More than 200 Swiss union members have demonstrated in Strasbourg against European Union plans to create a free market in the services sector.
Around 40,000 protestors from around Europe showed up in France as the EU discussed the Services Directive that aims to liberalise areas such as construction, restaurants and consulting.
The European parliament is debating the proposals, also known as the Bolkestein Directive after internal market commissioner Frits Bolkestein, for the first time on Tuesday.
The aim of the directive is to create an open market for services comparable to the free trade of goods.
Switzerland's largest union, Unia, acknowledges that the directive will not affect Switzerland directly in the short term but fears it will make it harder to protect workers from wage dumping in future.

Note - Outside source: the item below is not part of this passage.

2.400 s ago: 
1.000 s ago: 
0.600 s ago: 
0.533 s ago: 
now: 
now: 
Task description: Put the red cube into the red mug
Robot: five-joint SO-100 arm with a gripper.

"This directive will make it more difficult for further treaties in a way that is unacceptable for unions in Switzerland," Unia spokesman Hans Hartmann told swissinfo.
"Our strategy for managing open borders is to get the Swiss government to introduce stricter legislation to make it more acceptable for the working class.
"The Bolkestein Directive would make this process more difficult."
But Professor Robert Zäch of Zurich University believes opening Swiss borders further would be beneficial if the price of goods also dropped to EU levels.
Zäch, a member of the competitions commission, said the Swiss pay up to 40 per cent more for some goods than in many EU countries, which drives up the cost of living.
"Opening up the service sector market would put additional pressure on wages, so I can understand the arguments of the unions," he told swissinfo.
"If our workers could buy food at 20-40 per cent less, then wages could come down. The high price island issue must be tackled otherwise opening up borders will be unfair to businesses and workers."
Switzerland would not automatically have to sign up to the Bolkestein Directive if it is made EU law, according to the Swiss EU Integration Office.
Switzerland broke off negotiations with the EU over opening the service sector market in 2003. Current treaties concerning the freedom of movement of people allow workers from this sector to work in Switzerland for up to 90 days.
"The existing agreements on the free movement of people are static," Swiss EU Integration Office spokesman Adrian Sollberger told swissinfo.
"If there is movement in certain areas that are covered by this agreement, such as opening up the market in services, then Switzerland is free to decide whether to take over new EU regulations in the sector covered by this agreement or not."
Sollberger added that the Swiss government would only consider re-entering negotiations on the service sector after seeing the contents of an extensive report looking into all aspects of EU relations being written for the summer.
swissinfo, Matthew Allen
Switzerland has bilateral treaties with the EU guaranteeing the freedom of movement of workers across borders.
However, Switzerland imposed quotas for the number of labourers from eastern Europe until at least 2011, and possibly until 2014, when the agreement was extended to the new EU states in September last year.
Switzerland also hired 150 labour inspectors to guard against wage dumping.
The EU Services Directive aims to remove legal and administrative barriers that can hinder businesses from offering their services in other countries in the EU.
Businesses covered in the directive range from hotels and restaurants to construction, car hire, advertising, estate agencies and services offered by professionals such as architects and lawyers.
EU leaders ordered the original directive to be changed in March last year amid fears it could result in domestic companies being priced out of the market by cheaper foreign firms.
Switzerland would not be bound by the directive as its previous labour accords are binding and static.